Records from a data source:
%%
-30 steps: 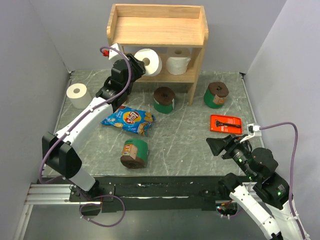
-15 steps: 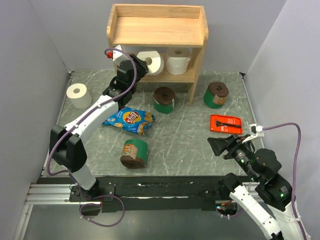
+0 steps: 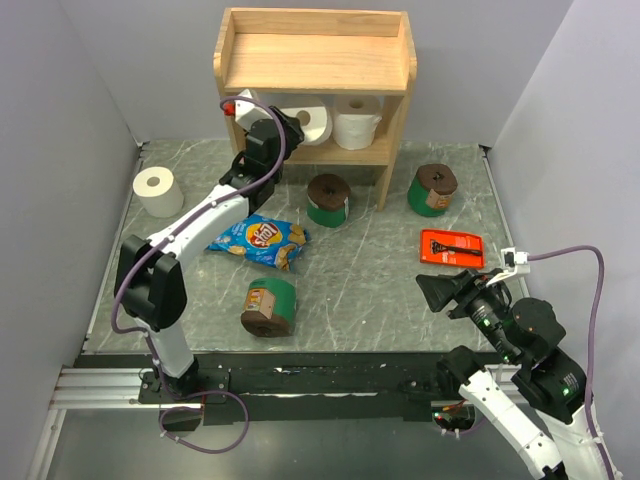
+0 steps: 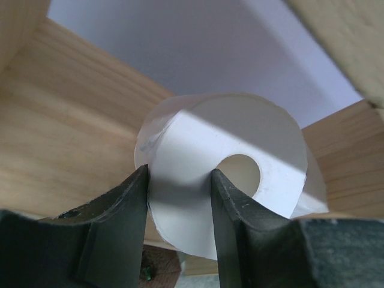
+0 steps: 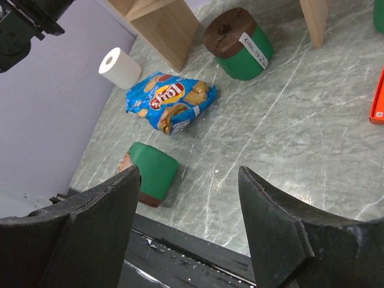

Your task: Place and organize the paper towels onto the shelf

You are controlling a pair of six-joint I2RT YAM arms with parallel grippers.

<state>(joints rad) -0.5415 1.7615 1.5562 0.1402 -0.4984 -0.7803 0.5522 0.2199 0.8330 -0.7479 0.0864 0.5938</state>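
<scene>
Presently, the step in hand is placing the held white roll [image 4: 240, 138] on the lower tier of the shelf [image 3: 315, 62], upper centre of the overhead view. The left gripper [image 4: 179, 180] is clamped on it inside that tier. Judged next move: set it down beside the shelved white roll [image 3: 357, 124], then release. The right gripper [image 5: 187, 174], lower right, stands apart and holds nothing.

Count:
- 3 white rolls, including the loose white roll [image 3: 157, 190] at left.
- 3 green rolls on the table [image 3: 380, 290]: centre roll [image 3: 328, 199], right roll [image 3: 433, 189], near roll [image 3: 270, 305].
</scene>
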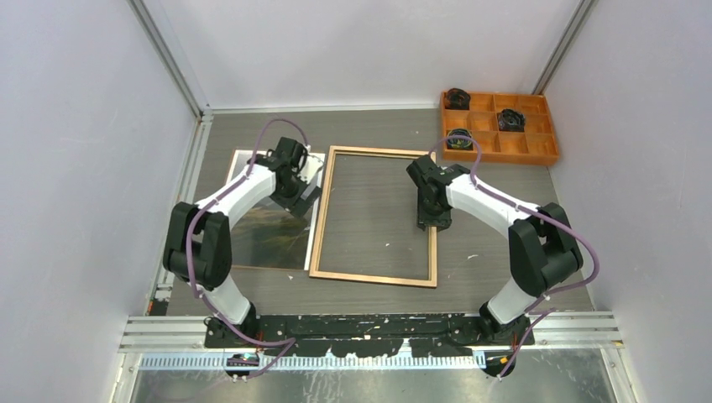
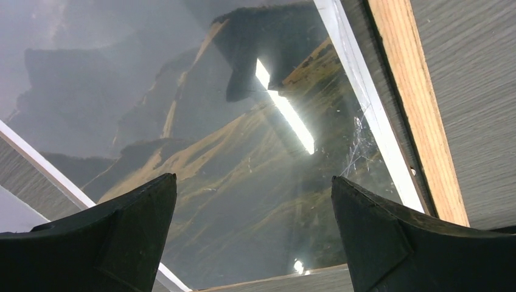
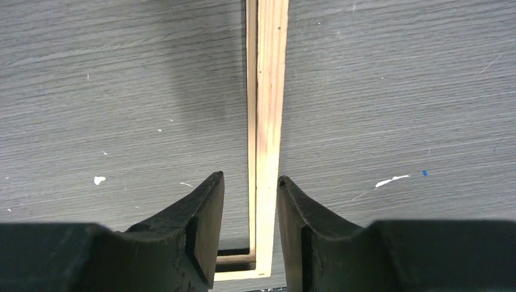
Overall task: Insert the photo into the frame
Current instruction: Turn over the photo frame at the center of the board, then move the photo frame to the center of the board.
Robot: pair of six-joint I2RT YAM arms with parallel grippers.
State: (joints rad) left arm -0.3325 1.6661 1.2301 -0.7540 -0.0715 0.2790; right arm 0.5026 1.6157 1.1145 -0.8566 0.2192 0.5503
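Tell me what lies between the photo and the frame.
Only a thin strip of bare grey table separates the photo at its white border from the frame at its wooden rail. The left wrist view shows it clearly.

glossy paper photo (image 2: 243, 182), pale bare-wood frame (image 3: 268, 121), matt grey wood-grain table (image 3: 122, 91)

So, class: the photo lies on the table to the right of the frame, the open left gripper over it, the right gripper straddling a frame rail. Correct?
No: the top external view shows the photo lying to the left of the frame, not the right. The open left gripper is over it, and the right gripper straddles a frame rail.
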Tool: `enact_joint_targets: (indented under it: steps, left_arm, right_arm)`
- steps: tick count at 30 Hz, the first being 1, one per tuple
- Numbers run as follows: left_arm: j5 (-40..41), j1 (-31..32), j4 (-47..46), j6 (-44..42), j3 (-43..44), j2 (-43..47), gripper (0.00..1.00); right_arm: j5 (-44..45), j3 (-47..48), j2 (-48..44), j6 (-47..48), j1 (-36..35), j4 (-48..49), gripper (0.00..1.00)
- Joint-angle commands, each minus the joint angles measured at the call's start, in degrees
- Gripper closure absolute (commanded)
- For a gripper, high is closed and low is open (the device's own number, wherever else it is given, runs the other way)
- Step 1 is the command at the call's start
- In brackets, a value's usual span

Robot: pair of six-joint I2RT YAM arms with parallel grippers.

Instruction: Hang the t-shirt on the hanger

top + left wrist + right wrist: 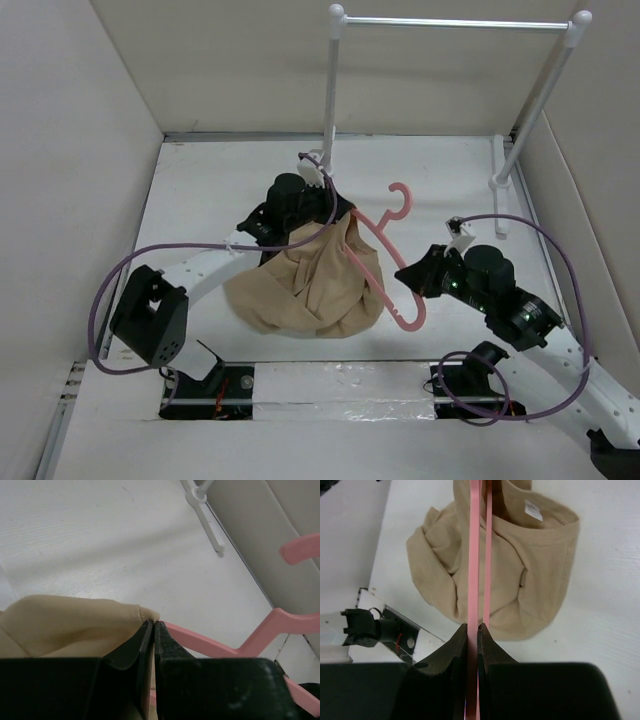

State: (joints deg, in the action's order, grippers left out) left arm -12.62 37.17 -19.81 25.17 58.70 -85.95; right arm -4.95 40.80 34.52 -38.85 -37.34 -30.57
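top external view: the t-shirt (310,285) hung in a bunched tan heap at the middle of the white table (200,200), its lower folds resting on the surface. its upper edge was drawn up to the left gripper (335,215). the pink hanger (384,222) slanted across the cloth's right side, its hook towards the white rail (450,22) at the back and its lower end at the right gripper (405,272).

left wrist view: the left gripper (152,625) was clenched, jaws pressed together on a fold of the t-shirt (75,620). the hanger (200,641) ran just beyond the tips to the right.

right wrist view: the right gripper (472,627) was pinched tight on a thin bar of the hanger (475,555), which ran straight up the frame into the open neck of the t-shirt (535,570). a small white label (533,510) showed inside the collar.
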Motion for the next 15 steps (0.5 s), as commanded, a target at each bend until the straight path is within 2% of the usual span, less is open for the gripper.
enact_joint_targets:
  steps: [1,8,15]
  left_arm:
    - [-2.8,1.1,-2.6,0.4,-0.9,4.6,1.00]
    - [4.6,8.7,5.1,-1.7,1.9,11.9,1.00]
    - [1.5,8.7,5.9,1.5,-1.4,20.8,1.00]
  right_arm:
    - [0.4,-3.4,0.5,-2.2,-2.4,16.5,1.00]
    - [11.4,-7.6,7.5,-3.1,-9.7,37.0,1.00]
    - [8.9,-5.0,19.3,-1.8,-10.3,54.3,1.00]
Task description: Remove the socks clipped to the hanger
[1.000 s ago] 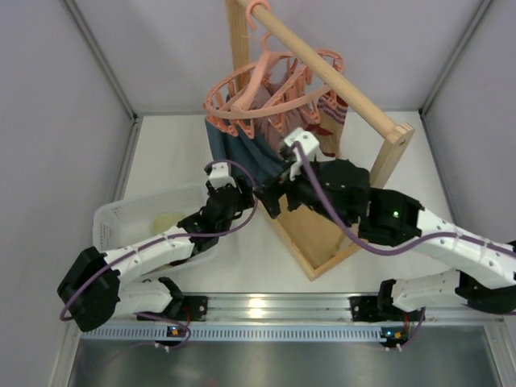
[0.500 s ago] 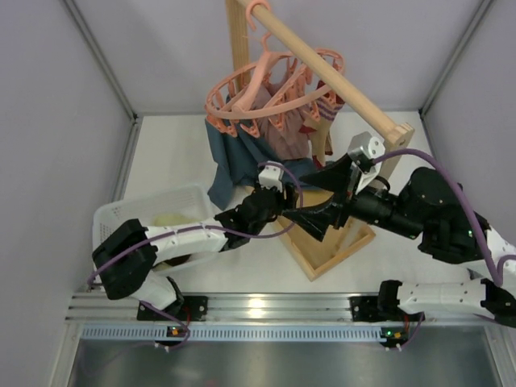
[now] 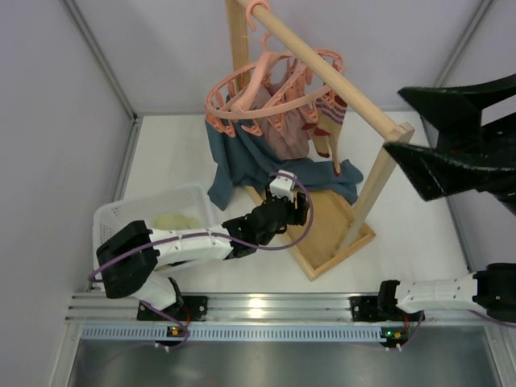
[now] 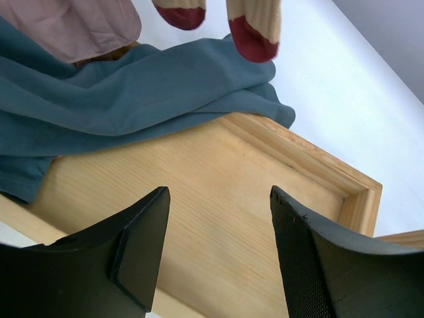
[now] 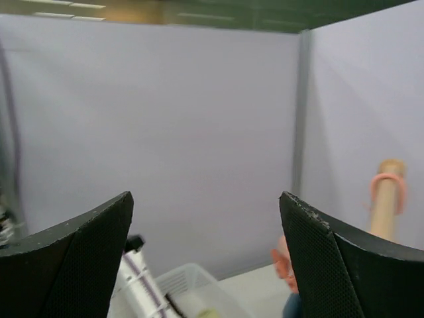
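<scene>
Left wrist view: left hand (image 4: 217,199) spread wide, empty, low over the grained wooden rack base (image 4: 199,185). Two ribbed cream socks (image 4: 254,26) with dark red toes dangle above and ahead of it, pegged to the salmon plastic hanger (image 3: 270,89). A reach, I'd say; next, rise and pinch a toe. Right hand (image 5: 205,199) gaping, empty, up high and well clear.

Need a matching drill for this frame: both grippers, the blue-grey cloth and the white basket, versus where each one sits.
Things:
1. left gripper
2. right gripper
3. blue-grey cloth
4. white basket

Places:
A. high up, facing a grey wall panel, jaws apart
B. spilling onto the wooden rack base
C. far left in the top view
D. low over the wooden rack base, jaws apart

Pairs: 1-D, 2-A, 3-B, 4-C.
</scene>
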Action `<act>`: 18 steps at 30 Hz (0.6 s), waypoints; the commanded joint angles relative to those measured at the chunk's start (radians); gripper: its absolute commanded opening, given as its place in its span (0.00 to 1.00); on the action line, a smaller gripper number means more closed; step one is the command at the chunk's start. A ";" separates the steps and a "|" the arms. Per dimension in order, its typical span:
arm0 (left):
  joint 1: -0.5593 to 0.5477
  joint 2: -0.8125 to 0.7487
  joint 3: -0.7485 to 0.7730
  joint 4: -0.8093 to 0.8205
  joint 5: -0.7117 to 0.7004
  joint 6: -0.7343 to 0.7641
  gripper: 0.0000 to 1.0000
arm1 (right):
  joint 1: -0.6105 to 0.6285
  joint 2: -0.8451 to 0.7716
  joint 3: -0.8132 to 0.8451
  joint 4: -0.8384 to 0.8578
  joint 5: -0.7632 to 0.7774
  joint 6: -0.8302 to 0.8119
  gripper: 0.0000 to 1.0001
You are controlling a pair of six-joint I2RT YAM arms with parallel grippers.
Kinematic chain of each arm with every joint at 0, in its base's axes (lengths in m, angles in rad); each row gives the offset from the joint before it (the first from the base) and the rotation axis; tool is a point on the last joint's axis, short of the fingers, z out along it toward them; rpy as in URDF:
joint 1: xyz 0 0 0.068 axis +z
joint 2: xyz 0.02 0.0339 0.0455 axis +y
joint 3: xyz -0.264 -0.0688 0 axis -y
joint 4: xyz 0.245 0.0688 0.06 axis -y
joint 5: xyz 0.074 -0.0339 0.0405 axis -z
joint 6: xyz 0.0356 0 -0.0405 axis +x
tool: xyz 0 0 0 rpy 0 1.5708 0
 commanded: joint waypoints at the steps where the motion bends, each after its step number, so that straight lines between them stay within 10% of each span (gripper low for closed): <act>1: -0.019 -0.054 -0.019 0.053 -0.047 -0.026 0.66 | 0.012 0.074 0.044 0.068 0.295 -0.138 0.88; 8: -0.036 -0.064 -0.039 0.051 -0.054 -0.048 0.65 | -0.034 0.192 0.040 0.576 0.990 -0.713 0.94; 18: -0.039 -0.044 -0.044 0.050 -0.024 -0.067 0.64 | -0.391 0.229 0.087 0.453 1.025 -0.537 0.95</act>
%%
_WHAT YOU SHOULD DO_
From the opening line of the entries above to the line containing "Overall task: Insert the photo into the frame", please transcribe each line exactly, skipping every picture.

_RESPONSE BOX_
-30 steps: 
-15 steps: 
+0 steps: 
+0 steps: 
+0 steps: 

Your task: Place and organize the paper towels onto the shelf

You are controlling a pair of six-joint I2RT YAM arms with parallel grippers.

<state>(joints rad) -0.5415 1.7615 1.5562 0.1402 -0.4984 -0.7803 0.5522 0.2199 0.8330 -0.7479 0.0864 0.5938</state>
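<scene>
Presently, the step in hand is placing the held white roll [image 4: 240, 138] on the lower tier of the shelf [image 3: 315, 62], upper centre of the overhead view. The left gripper [image 4: 179, 180] is clamped on it inside that tier. Judged next move: set it down beside the shelved white roll [image 3: 357, 124], then release. The right gripper [image 5: 187, 174], lower right, stands apart and holds nothing.

Count:
- 3 white rolls, including the loose white roll [image 3: 157, 190] at left.
- 3 green rolls on the table [image 3: 380, 290]: centre roll [image 3: 328, 199], right roll [image 3: 433, 189], near roll [image 3: 270, 305].
</scene>
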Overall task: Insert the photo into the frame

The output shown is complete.